2. Tiefblicken lässt auch die Formulierungen : " Es ist angedacht im Jahre 2012 ......... bevor im Jahr 2013 eine etwaige Änderung des Landesmediengesetzes in Kraft treten kann".
Also die Mediengesetzänderung wird also in 2012 nur "angedacht" und als nur eine "etwaige" gehandelt - sehr interessant Frau Sitzmann, Herr Schmiedel.
Langwierig ist eine Gesetzesänderung nach mehr als einem Jahr wahrllch nicht . Bis zur Sommerpause wäre sie vielmehr problemlos abschließbar.
Ihnen ist erkennbar wichtiger, den Einfluss auf den öffentlich-rechtlichen Rundfunk via SWR Staatsvertrag zu ändern.
Das lässt in der Tat "etwaig"mehr als böses "andenken"!
Der Antrag vom 27. Januar 2012 hat aber - unvorhergesehen - etwas durchaus positives bewirkt: Nach knapp dreissig Jahren tauber Ohren hat die CDU/FDP Opposition im beratenden Finanzausschuss jetzt die Notwendigkeit erkannt, den 10-Prozent Deckel bei den nichtkommerziellen Veranstaltern abzuschaffen!
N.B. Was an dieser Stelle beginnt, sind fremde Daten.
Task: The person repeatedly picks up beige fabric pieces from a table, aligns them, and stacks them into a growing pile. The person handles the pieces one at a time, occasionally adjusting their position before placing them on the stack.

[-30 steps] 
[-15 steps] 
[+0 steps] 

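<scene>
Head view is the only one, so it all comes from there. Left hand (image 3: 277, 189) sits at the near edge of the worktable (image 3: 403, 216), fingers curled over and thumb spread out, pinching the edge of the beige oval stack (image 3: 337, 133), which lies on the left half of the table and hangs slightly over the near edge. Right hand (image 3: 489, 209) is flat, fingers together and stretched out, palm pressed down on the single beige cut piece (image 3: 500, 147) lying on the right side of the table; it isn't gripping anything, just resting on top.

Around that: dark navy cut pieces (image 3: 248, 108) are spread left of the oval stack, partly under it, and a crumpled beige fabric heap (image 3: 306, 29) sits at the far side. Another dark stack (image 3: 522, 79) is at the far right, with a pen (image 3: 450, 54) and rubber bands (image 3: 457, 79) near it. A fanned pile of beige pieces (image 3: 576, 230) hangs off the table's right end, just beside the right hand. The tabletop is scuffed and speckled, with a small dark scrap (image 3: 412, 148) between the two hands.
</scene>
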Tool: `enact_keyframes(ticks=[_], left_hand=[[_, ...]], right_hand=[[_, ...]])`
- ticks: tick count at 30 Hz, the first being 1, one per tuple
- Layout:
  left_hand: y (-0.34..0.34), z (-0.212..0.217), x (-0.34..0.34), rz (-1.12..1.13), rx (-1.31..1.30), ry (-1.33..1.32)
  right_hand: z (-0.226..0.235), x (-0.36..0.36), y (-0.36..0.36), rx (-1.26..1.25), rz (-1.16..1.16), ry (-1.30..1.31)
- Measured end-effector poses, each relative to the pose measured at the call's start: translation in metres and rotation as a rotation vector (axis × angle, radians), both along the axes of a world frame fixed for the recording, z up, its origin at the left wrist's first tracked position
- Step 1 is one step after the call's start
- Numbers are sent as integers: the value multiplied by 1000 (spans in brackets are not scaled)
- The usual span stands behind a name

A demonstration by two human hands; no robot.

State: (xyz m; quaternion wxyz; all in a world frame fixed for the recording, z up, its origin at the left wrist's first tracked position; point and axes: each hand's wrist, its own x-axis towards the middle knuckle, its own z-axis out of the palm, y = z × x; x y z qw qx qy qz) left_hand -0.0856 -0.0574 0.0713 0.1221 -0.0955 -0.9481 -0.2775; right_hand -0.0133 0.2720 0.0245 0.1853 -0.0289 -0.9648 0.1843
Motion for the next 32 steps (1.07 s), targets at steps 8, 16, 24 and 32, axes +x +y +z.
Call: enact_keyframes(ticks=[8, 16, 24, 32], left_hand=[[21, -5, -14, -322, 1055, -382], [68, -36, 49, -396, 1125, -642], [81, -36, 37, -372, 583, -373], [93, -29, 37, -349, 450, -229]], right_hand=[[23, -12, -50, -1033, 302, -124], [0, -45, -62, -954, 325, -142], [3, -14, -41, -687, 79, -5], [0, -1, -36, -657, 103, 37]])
Man höre und staune auch der sogenannten Vorwegabzug zu Gunsten des SWRs für seine durch die Rundfunkgebühr ohnehin schon abgedeckten Aufgaben wird jetzt in Frage gestellt.
Wir hören die Worte und werden auf die Taten sehen - bei allen!!! Kurios wäre es allerdings, wenn die schwarz-gelbe Opposition die "Lanzenbrecher" zum Jagen tragen müsste!